Y no tenía su baño, ¡oh! ¡The Bathing Fun…! El baño de mi Barbie era the Lisa’s bathing. Lisa debía de ser su prima o guardar con ella otro parentesco, no muy lejano porque los genes delataban esa ligadura de la naturaleza plastiquil. Y por esa herencia de cromosomas X, Lisa tenía que usar peluca, tenía un gran surtido para afrontar cualquier situación: rizado rubio para ir a la piscina, liso castaño para salir a cenar con amigos, un recogido pelirrojo para ir de boda y hasta unos tirabuzones morados para disfrazarse de bruja en Halloween; porque Lisa era de Londres, según me comentó emocionada mi amiga Virginia, cuando la trajo a mi cumpleaños con otras cuantas mentiras más, porque Virginia era muy internacional y de imaginación tan enorme como su estatura.
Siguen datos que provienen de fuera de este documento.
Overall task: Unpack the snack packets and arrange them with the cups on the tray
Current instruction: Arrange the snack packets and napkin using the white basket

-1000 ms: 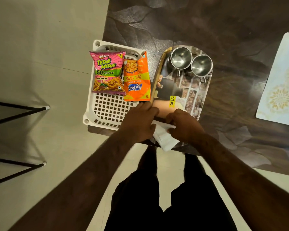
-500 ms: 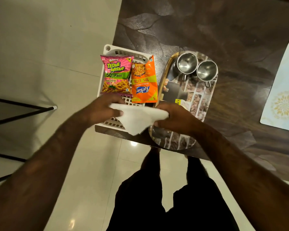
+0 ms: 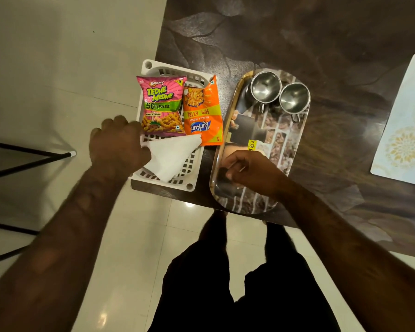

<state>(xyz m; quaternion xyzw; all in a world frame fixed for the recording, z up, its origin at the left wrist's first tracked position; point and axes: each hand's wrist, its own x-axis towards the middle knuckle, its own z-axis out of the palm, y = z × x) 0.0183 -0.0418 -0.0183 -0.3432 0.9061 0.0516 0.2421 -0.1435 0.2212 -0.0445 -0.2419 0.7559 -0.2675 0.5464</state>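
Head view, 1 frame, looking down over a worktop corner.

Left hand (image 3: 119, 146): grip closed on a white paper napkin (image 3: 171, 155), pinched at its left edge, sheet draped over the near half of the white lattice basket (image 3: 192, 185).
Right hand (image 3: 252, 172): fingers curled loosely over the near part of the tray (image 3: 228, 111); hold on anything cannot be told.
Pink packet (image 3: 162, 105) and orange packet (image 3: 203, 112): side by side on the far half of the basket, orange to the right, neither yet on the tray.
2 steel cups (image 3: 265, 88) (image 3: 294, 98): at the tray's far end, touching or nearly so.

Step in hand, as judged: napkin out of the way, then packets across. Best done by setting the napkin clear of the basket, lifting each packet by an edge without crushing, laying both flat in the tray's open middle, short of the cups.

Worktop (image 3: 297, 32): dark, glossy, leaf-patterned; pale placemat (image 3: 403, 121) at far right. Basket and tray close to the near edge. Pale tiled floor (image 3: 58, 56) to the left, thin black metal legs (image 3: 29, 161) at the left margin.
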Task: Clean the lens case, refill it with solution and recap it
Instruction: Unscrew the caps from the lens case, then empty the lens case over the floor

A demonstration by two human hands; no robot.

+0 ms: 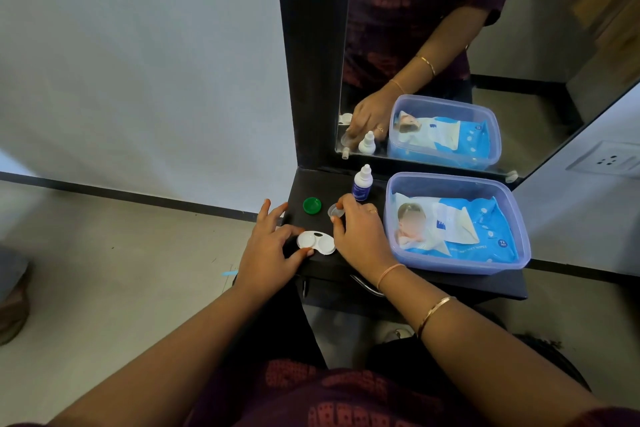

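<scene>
Both caps are off: the green cap (311, 205) lies on the dark bench (322, 184); my right hand (360, 236) pinches the clear cap (335, 211) in its fingers; my left hand (268, 246) grips the open lens case (316, 243) near the front edge; wiping, refilling and recapping remain, I judge; solution bottle (362, 184) and wipes tub (457, 263) stand before the mirror (450, 28).

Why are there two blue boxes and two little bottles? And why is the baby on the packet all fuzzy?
Head view: the mirror reflects the plastic box and the solution bottle, so each shows twice; the face on the wipes pack is blurred, while the print around it stays sharper.
</scene>
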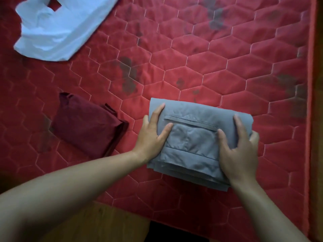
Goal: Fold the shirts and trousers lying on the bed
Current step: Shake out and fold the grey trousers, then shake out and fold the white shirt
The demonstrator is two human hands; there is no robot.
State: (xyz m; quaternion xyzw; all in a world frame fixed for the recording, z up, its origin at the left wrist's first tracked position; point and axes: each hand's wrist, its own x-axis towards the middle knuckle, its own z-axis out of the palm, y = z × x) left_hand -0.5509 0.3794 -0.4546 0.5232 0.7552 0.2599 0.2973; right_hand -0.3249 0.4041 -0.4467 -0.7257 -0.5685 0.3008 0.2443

Lisa sufrió un accidente, grave, muy grave, hasta ser velada en el sofá de mi Barbie, que era un costurero rectangular con la tapa acolchada y un paisaje asturiano plasmado en su plástico eterno, porque mi tía Irene, la de Turón, siempre hacía regalos de calidad, para que el cariño quedara impreso para siempre, no solo en el alma, sino en el tiempo amenazante del olvido. Tuve que enterrarla en una bolsa de basura en la esquina de la calle Sarasate con Pinzones. ¿En qué se habría reciclado Lisa, si por entonces hubiera caído en un contenedor amarillo?

Mi Barbie era lo que yo quería que fuese, lo que yo absorbía de las vidas que me rodeaban: el amor de mis padres, la suerte de mi familia, la complicidad de mis amigos y la sabiduría de mis vecinos. Porque mi vecina tocaba el piano, mi Barbie tocaba el piano en sus ratos de ensanche; porque mi madre es maestra, mi Barbie era maestra y enseñaba Lengua; y salía a bailar con sus amigos y visitaba museos con su marido y sus tres hijos. Nunca cocinaba, porque su cocina en realidad era de la Chabel y no tenía coche, porque le encantaba coger el autobús con su amiga Nancy, quien soñaba ser algún día quien recorriera la ciudad al volante de aquella caja de cartón resucitada, que me dio el tendero de mi barrio, el señor Eladio.

Y hoy conducimos autobuses, aramos con el tractor y comandamos aviones, pero aún queda mucho cielo en el que igualar los sueños que todas las personas perseguimos, para no conformarnos con ser juezas de un tribunal, pero no del supremo… que así nos deja de momento la película…, la realidad.